Required work: Your job is to report every line of the entries that has "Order".

*** Block opens ***

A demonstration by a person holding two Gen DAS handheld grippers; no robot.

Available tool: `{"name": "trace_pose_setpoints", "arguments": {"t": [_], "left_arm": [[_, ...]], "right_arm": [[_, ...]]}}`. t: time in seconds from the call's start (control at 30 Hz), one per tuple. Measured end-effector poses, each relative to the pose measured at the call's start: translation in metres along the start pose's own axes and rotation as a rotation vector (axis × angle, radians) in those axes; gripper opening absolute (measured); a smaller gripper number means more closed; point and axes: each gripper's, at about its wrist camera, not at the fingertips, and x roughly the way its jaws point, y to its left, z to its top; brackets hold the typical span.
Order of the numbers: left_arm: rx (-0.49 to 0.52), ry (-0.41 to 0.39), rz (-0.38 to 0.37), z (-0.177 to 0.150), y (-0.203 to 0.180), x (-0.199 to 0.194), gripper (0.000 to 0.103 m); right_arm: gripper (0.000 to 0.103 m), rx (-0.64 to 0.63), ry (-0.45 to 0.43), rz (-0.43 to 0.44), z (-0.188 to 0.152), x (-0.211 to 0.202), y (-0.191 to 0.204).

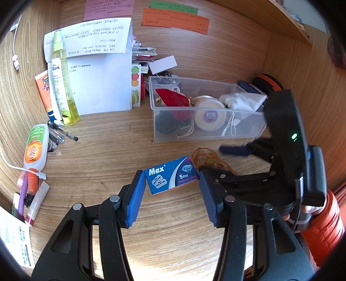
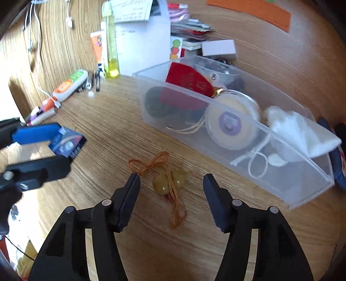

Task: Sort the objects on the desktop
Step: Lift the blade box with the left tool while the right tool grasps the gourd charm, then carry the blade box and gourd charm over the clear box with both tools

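While one blue razor-blade box (image 1: 172, 175) sits pinched at frame centre in the left gripper (image 1: 172, 179), the right gripper (image 2: 172, 183) stands spread around one two-bead amber charm (image 2: 170, 181); one clear bin (image 2: 270, 149) is cut off at right.

The handwriting on the white sheets (image 1: 95, 41) and the coloured notes (image 1: 175, 19) is too small to read. The clear box (image 2: 216, 112) hides part of the dark round thing (image 2: 155, 103) inside it. In the right wrist view the left gripper (image 2: 54, 147) is blurred and cut by the edge.
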Motion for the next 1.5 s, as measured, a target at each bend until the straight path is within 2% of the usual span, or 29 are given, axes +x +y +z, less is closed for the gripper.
{"name": "trace_pose_setpoints", "arguments": {"t": [0.07,0.1,0.3,0.67,0.93,1.27,1.5], "left_arm": [[-0.002,-0.005,0.001,0.004,0.001,0.000,0.050],[-0.002,-0.008,0.003,0.007,0.001,0.000,0.050],[0.026,-0.041,-0.002,0.024,-0.009,-0.001,0.050],[0.081,-0.109,-0.018,0.054,-0.035,-0.007,0.050],[0.099,-0.134,-0.030,0.079,-0.049,0.000,0.051],[0.083,-0.153,-0.051,0.118,-0.051,0.016,0.051],[0.050,-0.096,-0.053,0.134,-0.044,0.057,0.051]], "right_arm": [[0.030,0.003,0.015,0.037,0.001,0.003,-0.001],[0.025,0.012,0.016,0.049,0.000,0.003,-0.003],[0.025,0.039,-0.001,0.073,-0.001,-0.006,-0.012],[0.025,0.038,-0.201,0.035,0.030,-0.085,-0.039],[0.025,0.028,-0.269,-0.003,0.051,-0.112,-0.061],[0.025,0.022,-0.332,-0.033,0.080,-0.125,-0.089],[0.025,0.061,-0.284,-0.010,0.089,-0.092,-0.110]]}}
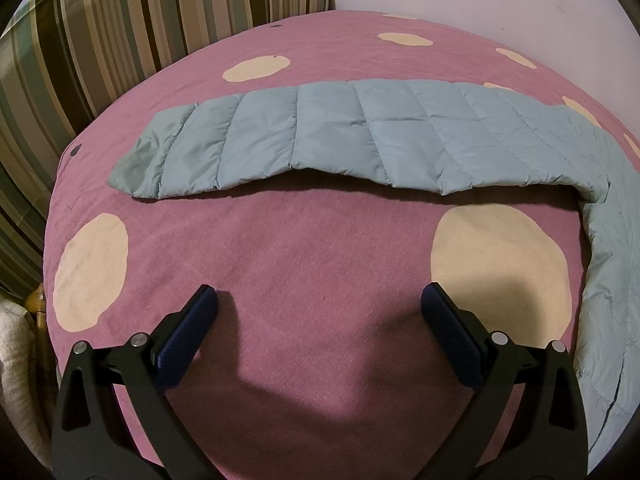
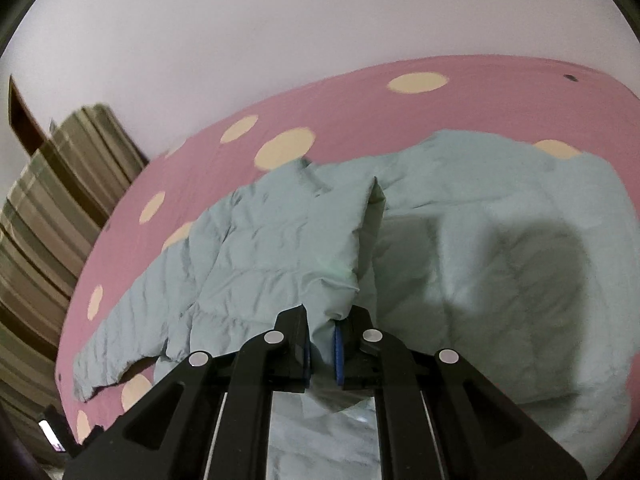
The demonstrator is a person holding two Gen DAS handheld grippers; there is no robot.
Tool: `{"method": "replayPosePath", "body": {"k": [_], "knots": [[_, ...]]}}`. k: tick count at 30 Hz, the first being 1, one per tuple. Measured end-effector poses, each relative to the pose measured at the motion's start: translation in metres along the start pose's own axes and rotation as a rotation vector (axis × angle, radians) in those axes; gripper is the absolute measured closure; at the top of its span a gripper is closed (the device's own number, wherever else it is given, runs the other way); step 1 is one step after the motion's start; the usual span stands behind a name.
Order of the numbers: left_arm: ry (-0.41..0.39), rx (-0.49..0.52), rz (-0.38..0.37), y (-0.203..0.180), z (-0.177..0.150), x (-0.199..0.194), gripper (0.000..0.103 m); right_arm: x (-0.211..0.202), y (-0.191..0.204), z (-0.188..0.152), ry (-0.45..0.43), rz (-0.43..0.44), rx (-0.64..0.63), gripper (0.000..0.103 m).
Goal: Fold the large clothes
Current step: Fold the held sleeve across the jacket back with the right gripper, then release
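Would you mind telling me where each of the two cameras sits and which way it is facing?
Left wrist: on the left gripper, facing along its open fingers over the pink spotted bedcover toward the jacket's sleeve.
Right wrist: on the right gripper, looking along fingers clamped on a fold of the light blue quilted jacket.
Shared: jacket, bedcover, striped cushion, white wall.

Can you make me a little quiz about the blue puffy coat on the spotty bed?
1. True or false: the left gripper is holding the puffy jacket.
2. Which gripper has its jaws shut on jacket cloth? A left, B right, C both.
3. Fill in: the pink bedspread has cream ____ on it.

Key: 1 false, its jaws are wide open over bare bedspread. 2 B. 3 spots.
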State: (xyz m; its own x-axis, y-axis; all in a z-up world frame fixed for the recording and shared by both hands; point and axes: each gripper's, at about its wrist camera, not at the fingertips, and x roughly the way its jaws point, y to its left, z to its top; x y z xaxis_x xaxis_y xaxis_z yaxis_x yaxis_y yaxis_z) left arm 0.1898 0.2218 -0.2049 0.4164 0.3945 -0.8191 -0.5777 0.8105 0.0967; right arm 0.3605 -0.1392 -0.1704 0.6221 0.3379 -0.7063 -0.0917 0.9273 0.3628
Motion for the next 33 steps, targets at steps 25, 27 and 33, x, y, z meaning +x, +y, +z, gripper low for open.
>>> {"method": "replayPosePath", "body": {"k": [25,27,33], "knots": [[0.003,-0.001,-0.001,0.001,-0.001,0.001,0.002,0.078,0.058,-0.016,0.145,-0.048,-0.131,0.091],[0.002,0.000,-0.001,0.000,-0.001,0.001,0.002,0.075,0.062,-0.017,0.137,-0.053,-0.147,0.089],[0.002,-0.001,-0.002,0.001,-0.001,0.001,0.002,0.077,0.078,-0.020,0.144,-0.050,-0.206,0.088]]}}
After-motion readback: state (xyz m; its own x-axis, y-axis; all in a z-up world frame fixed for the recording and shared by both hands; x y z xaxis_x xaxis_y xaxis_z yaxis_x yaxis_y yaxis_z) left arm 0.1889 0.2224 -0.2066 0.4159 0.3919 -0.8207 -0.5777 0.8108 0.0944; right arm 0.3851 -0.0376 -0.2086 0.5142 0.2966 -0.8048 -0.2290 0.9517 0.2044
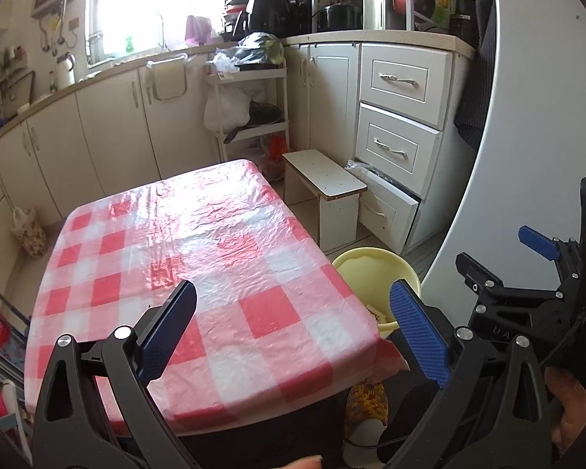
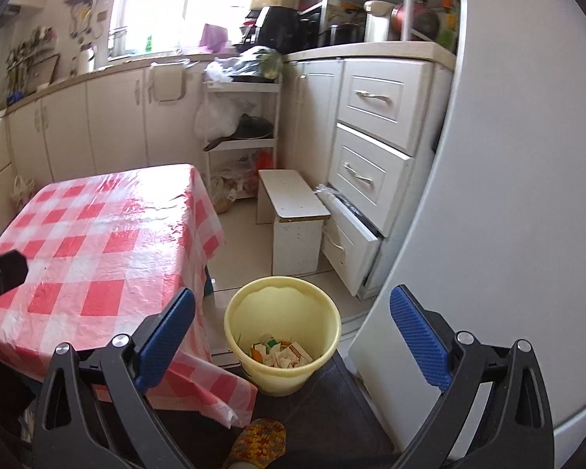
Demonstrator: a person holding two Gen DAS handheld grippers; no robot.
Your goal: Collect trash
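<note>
A pale yellow bin point(image 2: 283, 328) stands on the floor beside the table's right corner; it also shows in the left wrist view point(image 1: 375, 273). Crumpled paper and small cartons of trash point(image 2: 279, 353) lie in its bottom. The table point(image 1: 183, 258) wears a red and white checked plastic cloth; no loose items show on it. My left gripper point(image 1: 293, 320) is open and empty over the table's near right corner. My right gripper point(image 2: 293, 324) is open and empty above the bin; it also shows at the right of the left wrist view point(image 1: 500, 258).
A small white stool point(image 2: 293, 219) stands behind the bin. A bottom drawer point(image 2: 347, 246) hangs open beside it. A white fridge side point(image 2: 508, 195) rises at the right. A shelf trolley point(image 2: 242, 133) with bags stands against the cabinets. A slippered foot point(image 2: 259, 441) is near the bin.
</note>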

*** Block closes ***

Solution to the exercise:
Order of the numbers: left_arm: rx (-0.49 to 0.52), ry (-0.41 to 0.39), rz (-0.38 to 0.37), z (-0.177 to 0.150), y (-0.203 to 0.180), x (-0.199 to 0.194), gripper (0.000 to 0.103 m); right_arm: gripper (0.000 to 0.103 m), rx (-0.64 to 0.63), ry (-0.45 to 0.43), rz (-0.43 to 0.44), z (-0.188 to 0.152), x (-0.211 to 0.202), y (-0.191 to 0.204).
Order of the numbers: left_arm: ry (-0.41..0.39), rx (-0.49..0.52), rz (-0.38..0.37), y (-0.203..0.180), z (-0.177..0.150), x (-0.199..0.194), gripper (0.000..0.103 m); right_arm: x (-0.211..0.202), y (-0.191..0.204), z (-0.188..0.152), ry (-0.45..0.43), rz (-0.43..0.44), rx (-0.64..0.63), gripper (0.000..0.103 m).

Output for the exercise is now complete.